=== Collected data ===
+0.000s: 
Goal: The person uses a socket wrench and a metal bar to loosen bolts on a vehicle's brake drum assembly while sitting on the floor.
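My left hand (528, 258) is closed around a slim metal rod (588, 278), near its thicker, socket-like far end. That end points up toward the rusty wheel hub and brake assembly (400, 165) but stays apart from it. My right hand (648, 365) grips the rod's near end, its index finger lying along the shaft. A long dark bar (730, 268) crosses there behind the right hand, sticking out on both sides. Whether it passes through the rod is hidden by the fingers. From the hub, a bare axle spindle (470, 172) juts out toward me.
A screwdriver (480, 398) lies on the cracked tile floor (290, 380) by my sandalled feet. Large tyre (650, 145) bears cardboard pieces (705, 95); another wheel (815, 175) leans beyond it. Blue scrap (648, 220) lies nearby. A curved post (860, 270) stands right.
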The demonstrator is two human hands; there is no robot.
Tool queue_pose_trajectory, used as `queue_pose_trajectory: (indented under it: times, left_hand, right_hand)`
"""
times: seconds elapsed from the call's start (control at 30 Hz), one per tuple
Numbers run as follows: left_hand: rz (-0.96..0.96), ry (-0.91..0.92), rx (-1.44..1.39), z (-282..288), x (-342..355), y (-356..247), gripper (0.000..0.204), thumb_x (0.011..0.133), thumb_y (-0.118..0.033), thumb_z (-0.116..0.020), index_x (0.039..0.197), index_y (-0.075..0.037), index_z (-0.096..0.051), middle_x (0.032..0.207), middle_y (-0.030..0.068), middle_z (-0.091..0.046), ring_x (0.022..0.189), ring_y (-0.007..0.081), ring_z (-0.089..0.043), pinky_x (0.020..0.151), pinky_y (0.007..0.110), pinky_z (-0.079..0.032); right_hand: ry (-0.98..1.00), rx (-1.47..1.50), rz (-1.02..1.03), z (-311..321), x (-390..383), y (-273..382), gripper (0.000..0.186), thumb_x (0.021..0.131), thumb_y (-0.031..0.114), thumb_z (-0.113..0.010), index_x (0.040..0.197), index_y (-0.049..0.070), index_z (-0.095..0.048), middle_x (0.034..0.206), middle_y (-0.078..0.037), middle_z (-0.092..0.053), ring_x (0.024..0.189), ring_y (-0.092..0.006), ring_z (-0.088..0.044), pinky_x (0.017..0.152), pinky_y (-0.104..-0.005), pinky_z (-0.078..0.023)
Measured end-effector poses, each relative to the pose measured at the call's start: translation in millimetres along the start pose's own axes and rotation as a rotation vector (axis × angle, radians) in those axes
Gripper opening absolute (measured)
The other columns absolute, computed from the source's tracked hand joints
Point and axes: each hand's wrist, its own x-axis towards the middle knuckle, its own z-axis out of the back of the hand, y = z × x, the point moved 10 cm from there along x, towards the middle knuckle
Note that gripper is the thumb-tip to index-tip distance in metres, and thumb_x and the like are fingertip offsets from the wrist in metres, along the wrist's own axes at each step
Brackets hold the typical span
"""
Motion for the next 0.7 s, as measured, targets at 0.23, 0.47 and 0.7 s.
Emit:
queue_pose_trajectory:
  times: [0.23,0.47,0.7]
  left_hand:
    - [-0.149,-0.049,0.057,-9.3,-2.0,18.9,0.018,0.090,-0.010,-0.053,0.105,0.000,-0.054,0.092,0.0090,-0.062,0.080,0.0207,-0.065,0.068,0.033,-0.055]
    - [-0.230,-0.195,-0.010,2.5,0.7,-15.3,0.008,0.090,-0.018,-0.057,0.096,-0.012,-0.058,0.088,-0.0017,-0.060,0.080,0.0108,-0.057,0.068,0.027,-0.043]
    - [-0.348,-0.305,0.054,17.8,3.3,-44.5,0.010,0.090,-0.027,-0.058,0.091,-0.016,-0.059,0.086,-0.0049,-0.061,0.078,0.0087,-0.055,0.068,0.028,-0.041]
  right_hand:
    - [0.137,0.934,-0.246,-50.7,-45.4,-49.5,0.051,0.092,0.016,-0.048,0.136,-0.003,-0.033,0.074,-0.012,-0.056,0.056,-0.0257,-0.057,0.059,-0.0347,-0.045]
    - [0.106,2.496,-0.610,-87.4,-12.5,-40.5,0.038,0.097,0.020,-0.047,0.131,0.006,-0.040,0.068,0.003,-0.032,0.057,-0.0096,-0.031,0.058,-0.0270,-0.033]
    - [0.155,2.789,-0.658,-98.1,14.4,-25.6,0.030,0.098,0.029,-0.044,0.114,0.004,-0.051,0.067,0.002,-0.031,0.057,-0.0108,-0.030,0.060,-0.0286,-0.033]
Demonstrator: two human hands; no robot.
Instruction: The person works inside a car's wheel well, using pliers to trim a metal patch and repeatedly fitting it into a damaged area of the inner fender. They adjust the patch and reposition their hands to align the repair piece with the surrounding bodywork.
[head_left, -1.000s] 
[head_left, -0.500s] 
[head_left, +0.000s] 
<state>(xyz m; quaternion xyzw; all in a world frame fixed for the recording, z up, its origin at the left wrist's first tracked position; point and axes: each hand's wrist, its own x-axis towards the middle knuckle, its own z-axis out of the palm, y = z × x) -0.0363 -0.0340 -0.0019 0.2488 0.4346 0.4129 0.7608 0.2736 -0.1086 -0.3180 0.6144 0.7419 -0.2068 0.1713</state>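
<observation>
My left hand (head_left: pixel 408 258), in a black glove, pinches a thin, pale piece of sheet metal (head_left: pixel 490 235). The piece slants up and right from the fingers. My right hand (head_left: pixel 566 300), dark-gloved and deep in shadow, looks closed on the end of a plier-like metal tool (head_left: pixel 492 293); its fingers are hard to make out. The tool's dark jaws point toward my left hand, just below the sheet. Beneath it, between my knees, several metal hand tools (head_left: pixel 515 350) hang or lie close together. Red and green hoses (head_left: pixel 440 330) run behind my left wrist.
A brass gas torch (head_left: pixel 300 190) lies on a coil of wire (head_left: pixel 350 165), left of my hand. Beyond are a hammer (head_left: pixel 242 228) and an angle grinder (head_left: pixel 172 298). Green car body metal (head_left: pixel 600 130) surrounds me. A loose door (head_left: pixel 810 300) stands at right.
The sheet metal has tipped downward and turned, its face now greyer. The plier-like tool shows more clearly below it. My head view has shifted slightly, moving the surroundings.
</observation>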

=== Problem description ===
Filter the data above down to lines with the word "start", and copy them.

=== Task output ===
times: seconds elapsed from the call's start (control at 30 Hz), one per tuple
Measured end-effector poses, each relative to the pose measured at the call's start: translation in millimetres along the start pose's own axes and rotation as a rotation vector (axis × angle, radians) in those axes

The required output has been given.